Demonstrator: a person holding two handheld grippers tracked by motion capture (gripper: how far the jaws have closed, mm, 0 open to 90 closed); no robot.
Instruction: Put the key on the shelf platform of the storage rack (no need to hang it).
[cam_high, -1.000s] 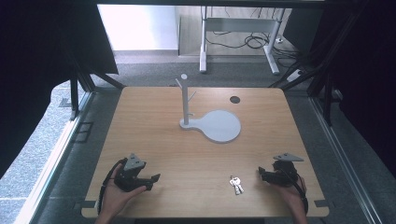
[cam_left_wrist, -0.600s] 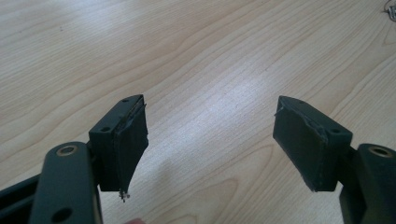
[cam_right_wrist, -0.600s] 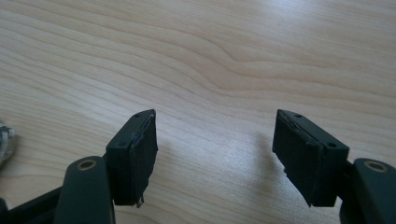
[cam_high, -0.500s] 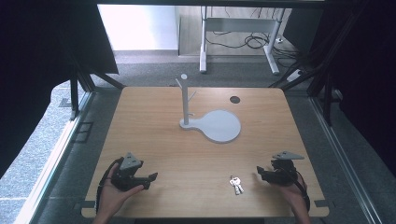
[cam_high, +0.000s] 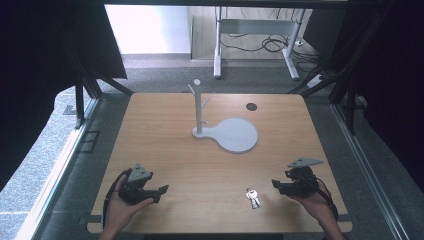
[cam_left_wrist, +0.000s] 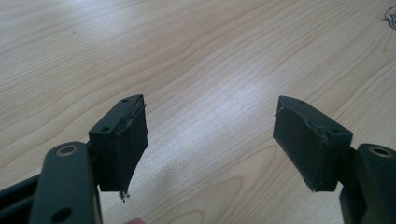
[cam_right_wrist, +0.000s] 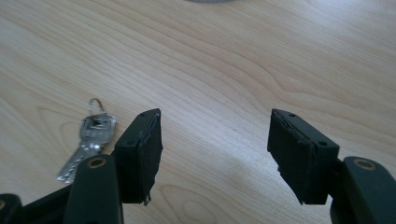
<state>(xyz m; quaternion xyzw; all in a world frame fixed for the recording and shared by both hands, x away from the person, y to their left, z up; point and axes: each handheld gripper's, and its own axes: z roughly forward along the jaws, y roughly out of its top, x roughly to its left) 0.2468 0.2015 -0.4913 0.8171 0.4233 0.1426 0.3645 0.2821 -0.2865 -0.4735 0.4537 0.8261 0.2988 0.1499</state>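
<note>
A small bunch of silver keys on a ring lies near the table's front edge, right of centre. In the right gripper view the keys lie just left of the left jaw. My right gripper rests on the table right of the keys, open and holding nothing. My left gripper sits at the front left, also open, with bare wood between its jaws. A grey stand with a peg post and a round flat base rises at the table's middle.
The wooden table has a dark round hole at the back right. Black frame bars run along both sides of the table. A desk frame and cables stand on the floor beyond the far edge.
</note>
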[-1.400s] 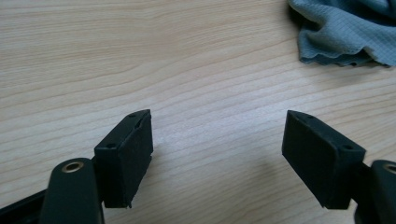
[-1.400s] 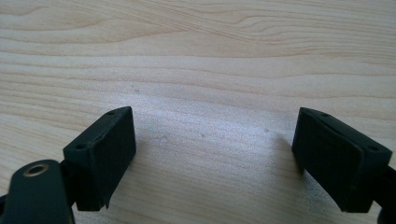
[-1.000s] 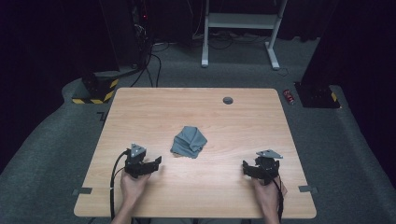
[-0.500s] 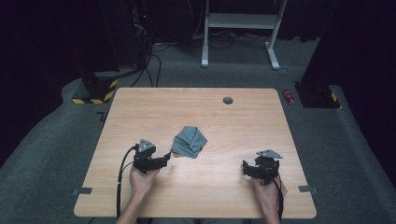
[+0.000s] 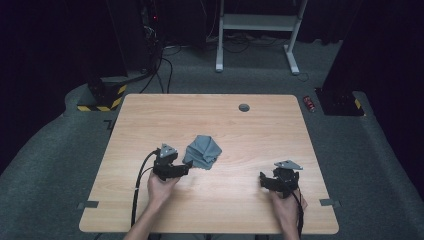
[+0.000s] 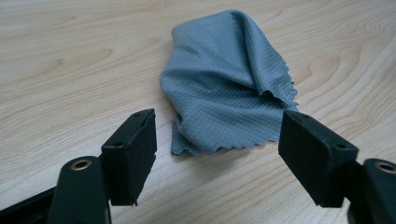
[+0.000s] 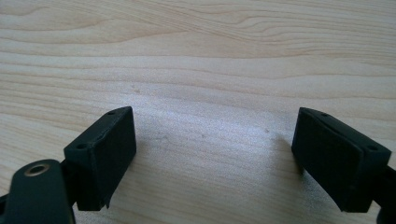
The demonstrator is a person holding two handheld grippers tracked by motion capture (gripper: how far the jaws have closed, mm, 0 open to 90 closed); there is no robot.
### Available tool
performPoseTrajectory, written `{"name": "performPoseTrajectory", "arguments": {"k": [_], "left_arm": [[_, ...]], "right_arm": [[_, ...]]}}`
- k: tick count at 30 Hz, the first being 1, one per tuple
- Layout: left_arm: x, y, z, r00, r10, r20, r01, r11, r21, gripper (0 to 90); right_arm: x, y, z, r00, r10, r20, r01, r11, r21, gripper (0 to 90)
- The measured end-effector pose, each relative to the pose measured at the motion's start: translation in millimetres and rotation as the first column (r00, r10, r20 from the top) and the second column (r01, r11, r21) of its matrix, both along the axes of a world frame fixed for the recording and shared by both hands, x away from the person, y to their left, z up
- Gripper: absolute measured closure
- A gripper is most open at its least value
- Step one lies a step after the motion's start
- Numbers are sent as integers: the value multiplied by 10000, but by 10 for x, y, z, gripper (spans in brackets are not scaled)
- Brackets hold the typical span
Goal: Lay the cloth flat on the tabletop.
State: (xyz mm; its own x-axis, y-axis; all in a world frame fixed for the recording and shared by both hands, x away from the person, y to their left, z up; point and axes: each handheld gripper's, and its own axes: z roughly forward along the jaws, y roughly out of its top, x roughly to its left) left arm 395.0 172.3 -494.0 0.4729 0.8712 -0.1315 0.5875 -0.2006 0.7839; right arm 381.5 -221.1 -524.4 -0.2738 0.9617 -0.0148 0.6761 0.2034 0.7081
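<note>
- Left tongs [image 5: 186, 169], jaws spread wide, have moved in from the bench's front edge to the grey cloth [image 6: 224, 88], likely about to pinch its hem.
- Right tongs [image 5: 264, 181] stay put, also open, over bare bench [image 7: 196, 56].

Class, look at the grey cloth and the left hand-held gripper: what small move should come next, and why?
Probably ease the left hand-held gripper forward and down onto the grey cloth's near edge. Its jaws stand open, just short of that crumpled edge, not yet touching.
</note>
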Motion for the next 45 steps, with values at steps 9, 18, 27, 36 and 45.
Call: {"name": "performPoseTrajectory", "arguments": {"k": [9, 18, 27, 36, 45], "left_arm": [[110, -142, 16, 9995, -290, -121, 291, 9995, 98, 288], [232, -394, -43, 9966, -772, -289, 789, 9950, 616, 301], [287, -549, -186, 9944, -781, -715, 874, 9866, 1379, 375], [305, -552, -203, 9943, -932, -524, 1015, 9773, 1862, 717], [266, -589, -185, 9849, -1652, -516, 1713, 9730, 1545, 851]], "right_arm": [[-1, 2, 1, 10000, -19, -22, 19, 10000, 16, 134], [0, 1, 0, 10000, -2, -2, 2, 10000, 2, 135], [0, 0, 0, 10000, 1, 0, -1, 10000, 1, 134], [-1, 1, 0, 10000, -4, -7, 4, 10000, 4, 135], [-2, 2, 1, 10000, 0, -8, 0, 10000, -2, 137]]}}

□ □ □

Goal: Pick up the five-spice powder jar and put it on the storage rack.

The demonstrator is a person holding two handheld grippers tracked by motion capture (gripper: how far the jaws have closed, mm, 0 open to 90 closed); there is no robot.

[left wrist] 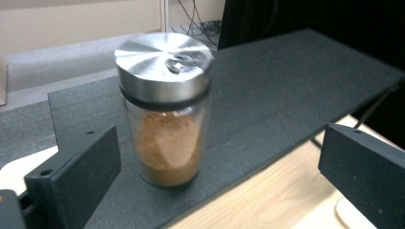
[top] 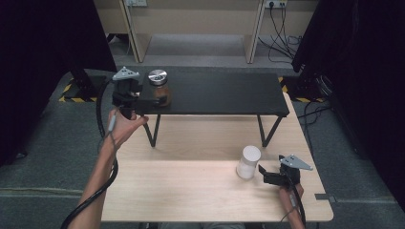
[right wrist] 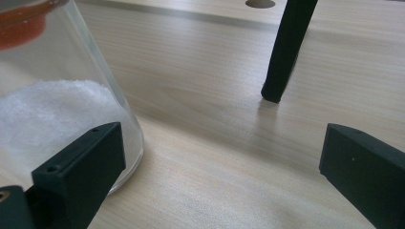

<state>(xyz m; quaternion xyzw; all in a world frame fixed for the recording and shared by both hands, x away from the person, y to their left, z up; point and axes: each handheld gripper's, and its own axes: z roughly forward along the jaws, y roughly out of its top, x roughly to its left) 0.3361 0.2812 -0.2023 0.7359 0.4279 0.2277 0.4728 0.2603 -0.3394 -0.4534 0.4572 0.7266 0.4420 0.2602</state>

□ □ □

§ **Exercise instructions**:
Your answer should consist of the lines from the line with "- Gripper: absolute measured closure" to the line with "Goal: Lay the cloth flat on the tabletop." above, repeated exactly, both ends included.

§ **Result of this exercise**:
- Gripper: absolute measured closure
- A gripper is most open at its least value
- Step one lies a step after the motion's start
- Numbers are sent as integers: the value multiplied by 10000, but by 10 for x, y, z, gripper (spans in brackets are not scaled)
- Brackets hold the typical span
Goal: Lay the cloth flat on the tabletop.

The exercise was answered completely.